自分では好きな作品だけれど、第三者の評価は全くわからず、期待と落胆の谷間で揺れる。いい結果が出るといいなぁ。

 二作目は締め切り間近に大慌てで書き上げて、全く自信が無いまま送り付けたが、ある程度のところまでは残ってほしいという欲が出て来る。

 三作目はまだ清書中。出来たら知人の高齢男性に送って読んでもらうつもりでいる。この締め切りは九月なのでまだ手を入れる時間が残っている。

 今構想中は初の長編で、11月が締め切りのもの。途中で挫けずに最後まで書くことを自分に課したい。

お父さんの負け

 深い深い森の始まりの地で、9歳の少女トリシアの試合は開始された。ボストン・レッドソックスのリリーフ・ピッチャー、トム・ゴードンとの空想での会話だけを心の支えにして原野からの脱出を試みようとする9日間にわたる少女の決死の冒険を描いたスティーブン・キングの小説「トム・ゴードンに恋した少女」を思い出した、7歳の少年の遭難騒動だった。少年は6日間何を考えて過ごしていたのだろう。

 ニュースで知るところでは、心身共に比較的元気で発見されたということだから、かなりの気丈さだと舌を巻く。愛情を持って育ててきたとおっしゃるのは本当だろうと思うので、予想外の大ごとになってしまったのは気の毒だったが、この試合、お父さんの負け。

 しつけのために置き去りにした、という第一報を聞いた時、「その気持ちわかるなぁ」と私は思ったし、我が身を振り返った親御さんも多かったはず。少年とお父さんの生涯の笑い話になってほしい。

                                            (沖縄タイムス くさぐさ:2016.6.14)

 

変わる人

  時の流れと共に人生の登場人物はそれぞれの立ち位置を少しずつ変えて来る。
 最近とみに感じるのは身内の人々の老いである。今まで自分が見上げていた人々が、いつの間にか庇護されるべき弱い部分を持つようになっている。
 歩くのが遅くなり、好物だったものを美味しく頂ける歯が少なくなり、物忘れがひどくなり、話のつじつまが合わなくなってくる。
 そんな現実に引きずられて、その人がその人らしくあった時の姿を忘れてしまうとしたら、それは年下の人間の未熟さと言うべきだろう。
 年をとると自然に死ぬことが出来た時代はとうに過ぎ去り、今を生きる老人には過酷な日々が待っていることも多い。

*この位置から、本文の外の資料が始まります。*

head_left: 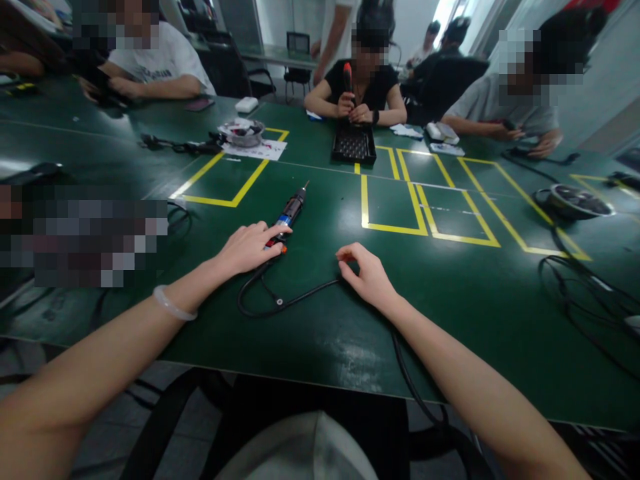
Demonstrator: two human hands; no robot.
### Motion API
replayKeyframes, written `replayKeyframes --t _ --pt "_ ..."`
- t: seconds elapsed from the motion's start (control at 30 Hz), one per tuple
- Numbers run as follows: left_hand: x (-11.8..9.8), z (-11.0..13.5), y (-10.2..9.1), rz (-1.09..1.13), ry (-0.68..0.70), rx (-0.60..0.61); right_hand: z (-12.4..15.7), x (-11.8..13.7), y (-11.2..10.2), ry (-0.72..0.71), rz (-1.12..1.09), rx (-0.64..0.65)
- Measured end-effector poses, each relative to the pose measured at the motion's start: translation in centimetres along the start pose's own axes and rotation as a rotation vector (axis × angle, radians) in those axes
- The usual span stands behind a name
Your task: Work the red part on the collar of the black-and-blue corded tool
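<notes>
The left hand point(247, 247) is touching the unlifted screwdriver point(294, 208) with fingers apart, while the right hand point(369, 277) is curling by its cable point(311, 292), grip unclear.

The left hand point(250, 247) covered part of the screwdriver point(293, 212). The right hand point(369, 273) and its arm point(465, 360) hid some of the black cord point(310, 291), and it was hard to tell if the fingers held it. Picture edges cut off both arms. Blurry squares point(95, 240) hid the things on the left. The bits point(243, 125) in the clear bowl point(250, 141) looked too small to name. The wires point(563, 290) ran past the right edge.
</notes>
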State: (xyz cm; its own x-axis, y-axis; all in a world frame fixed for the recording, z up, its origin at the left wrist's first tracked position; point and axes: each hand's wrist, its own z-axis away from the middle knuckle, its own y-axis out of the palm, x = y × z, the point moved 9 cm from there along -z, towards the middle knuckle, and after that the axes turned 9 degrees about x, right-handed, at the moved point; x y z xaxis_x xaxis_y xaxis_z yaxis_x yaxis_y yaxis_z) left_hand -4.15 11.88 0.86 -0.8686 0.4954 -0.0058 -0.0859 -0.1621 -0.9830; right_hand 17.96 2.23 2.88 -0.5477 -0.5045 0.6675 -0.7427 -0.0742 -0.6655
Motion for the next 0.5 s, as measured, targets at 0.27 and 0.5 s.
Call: replayKeyframes --t 0.27,0.5 --pt "10.8 -1.8 -0.2 0.054 -0.165 -0.013 0.0 -0.2 0.3 0.02 0.011 0.022" --pt "16.1 -2.7 -0.5 0.063 -0.262 -0.047 -0.1 -0.3 0.4 0.022 0.03 0.041"
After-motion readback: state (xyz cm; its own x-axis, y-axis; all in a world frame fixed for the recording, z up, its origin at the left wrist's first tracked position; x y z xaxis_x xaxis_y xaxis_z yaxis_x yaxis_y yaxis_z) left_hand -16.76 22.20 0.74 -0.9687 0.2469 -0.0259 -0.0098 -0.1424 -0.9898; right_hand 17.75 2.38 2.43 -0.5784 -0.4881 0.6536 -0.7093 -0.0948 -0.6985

それを目の当たりにするとこちらの感情も振り廻されてしまいがちだが、せめて優しいまなざしを忘れたくないと思う。

 人は変わる。変わっただけなのだ。変わる前のその人は確かにいたのだ。

自由になる

 最近、小説を書いている。

 私が初めて人に読ませるために小説を書いたのは18才の時で「小説ジュニア」という雑誌の新人賞に応募した「ふり向けば風」という70枚くらいの作品。

当時流行っていた布施明の「シクラメンのかほり」をテープで繰り返し聞きながら創作の世界に浸った。

 それから小説を読むことは好きでも自分で書こうと思うことは一度もなく40年の月日が流れた。

 そしてふとしたことから「沖縄タイムス」の女性投稿欄に400字エッセイを送って何度も掲載してもらうようになり、これが転機となった。

昨年10月に亡くなった母の最期をどうしても書いておきたいと思い、30枚の短編にして高齢化社会をテーマにした文芸賞に応募した。

結果がわかるのは8月だが、自分としては納得の出来だったので、かえって結果は意外にもあまり気にならず、次に進もうという気になっている。

 今、BGMにしているのは古謝美佐子さんの「家路」。とてもいい。

そして何だか最近、心が自由になってきているのを感じている。

長いこと苦しめられてきた義関係の人々との軋轢から少し解き放たれて気持ちが楽になっているのだ。

 書くことは自分の中に入り込むこと。そのことが思いがけず私を救ってくれているようだ。40年前の私もきっと書かずにいられない何かを抱えていたのだろう。そして救われていたのだと思う。

 これから私は自由になります。